> [Exercise requirements]: With no line left out, restate the data word for word.

> [Collected data]:

================================

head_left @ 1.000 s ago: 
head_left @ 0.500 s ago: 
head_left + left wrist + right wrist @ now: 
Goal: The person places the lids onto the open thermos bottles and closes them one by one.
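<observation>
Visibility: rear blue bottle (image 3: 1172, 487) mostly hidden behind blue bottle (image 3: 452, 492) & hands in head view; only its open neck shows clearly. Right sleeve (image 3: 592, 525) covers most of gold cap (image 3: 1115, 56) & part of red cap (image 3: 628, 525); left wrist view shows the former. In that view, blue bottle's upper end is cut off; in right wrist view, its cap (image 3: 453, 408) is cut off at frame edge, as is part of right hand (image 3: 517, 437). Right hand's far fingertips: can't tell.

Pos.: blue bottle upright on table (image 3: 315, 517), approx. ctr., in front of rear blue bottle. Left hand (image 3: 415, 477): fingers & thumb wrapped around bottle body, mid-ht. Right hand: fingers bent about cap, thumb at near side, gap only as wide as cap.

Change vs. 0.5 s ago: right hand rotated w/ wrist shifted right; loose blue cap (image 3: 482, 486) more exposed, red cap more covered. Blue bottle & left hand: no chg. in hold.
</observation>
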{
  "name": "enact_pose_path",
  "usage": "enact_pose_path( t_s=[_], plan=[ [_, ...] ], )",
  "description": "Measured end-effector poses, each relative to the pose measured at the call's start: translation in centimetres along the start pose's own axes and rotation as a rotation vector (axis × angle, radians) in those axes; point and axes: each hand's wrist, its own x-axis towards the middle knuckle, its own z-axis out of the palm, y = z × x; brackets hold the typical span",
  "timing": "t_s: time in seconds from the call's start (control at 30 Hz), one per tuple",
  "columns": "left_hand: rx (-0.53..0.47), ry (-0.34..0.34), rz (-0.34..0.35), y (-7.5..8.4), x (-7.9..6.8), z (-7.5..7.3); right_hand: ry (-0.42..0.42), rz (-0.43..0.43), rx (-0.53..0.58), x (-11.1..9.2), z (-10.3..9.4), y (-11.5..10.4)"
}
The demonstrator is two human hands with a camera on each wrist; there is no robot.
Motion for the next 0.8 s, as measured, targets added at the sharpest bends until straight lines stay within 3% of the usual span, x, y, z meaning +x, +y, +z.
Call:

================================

> [Output for this exercise]:
head_left @ 1.000 s ago: 
head_left @ 0.500 s ago: 
head_left + left wrist + right wrist @ now: 
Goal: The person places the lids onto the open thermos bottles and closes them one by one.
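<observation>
Visibility: rear blue bottle (image 3: 1172, 487) mostly hidden behind blue bottle (image 3: 452, 492) & hands in head view; only its open neck shows clearly. Right sleeve (image 3: 592, 525) covers most of gold cap (image 3: 1115, 56) & part of red cap (image 3: 628, 525); left wrist view shows the former. In that view, blue bottle's upper end is cut off; in right wrist view, its cap (image 3: 453, 408) is cut off at frame edge, as is part of right hand (image 3: 517, 437). Right hand's far fingertips: can't tell.

Pos.: blue bottle upright on table (image 3: 315, 517), approx. ctr., in front of rear blue bottle. Left hand (image 3: 415, 477): fingers & thumb wrapped around bottle body, mid-ht. Right hand: fingers bent about cap, thumb at near side, gap only as wide as cap.

Change vs. 0.5 s ago: right hand rotated w/ wrist shifted right; loose blue cap (image 3: 482, 486) more exposed, red cap more covered. Blue bottle & left hand: no chg. in hold.
</observation>
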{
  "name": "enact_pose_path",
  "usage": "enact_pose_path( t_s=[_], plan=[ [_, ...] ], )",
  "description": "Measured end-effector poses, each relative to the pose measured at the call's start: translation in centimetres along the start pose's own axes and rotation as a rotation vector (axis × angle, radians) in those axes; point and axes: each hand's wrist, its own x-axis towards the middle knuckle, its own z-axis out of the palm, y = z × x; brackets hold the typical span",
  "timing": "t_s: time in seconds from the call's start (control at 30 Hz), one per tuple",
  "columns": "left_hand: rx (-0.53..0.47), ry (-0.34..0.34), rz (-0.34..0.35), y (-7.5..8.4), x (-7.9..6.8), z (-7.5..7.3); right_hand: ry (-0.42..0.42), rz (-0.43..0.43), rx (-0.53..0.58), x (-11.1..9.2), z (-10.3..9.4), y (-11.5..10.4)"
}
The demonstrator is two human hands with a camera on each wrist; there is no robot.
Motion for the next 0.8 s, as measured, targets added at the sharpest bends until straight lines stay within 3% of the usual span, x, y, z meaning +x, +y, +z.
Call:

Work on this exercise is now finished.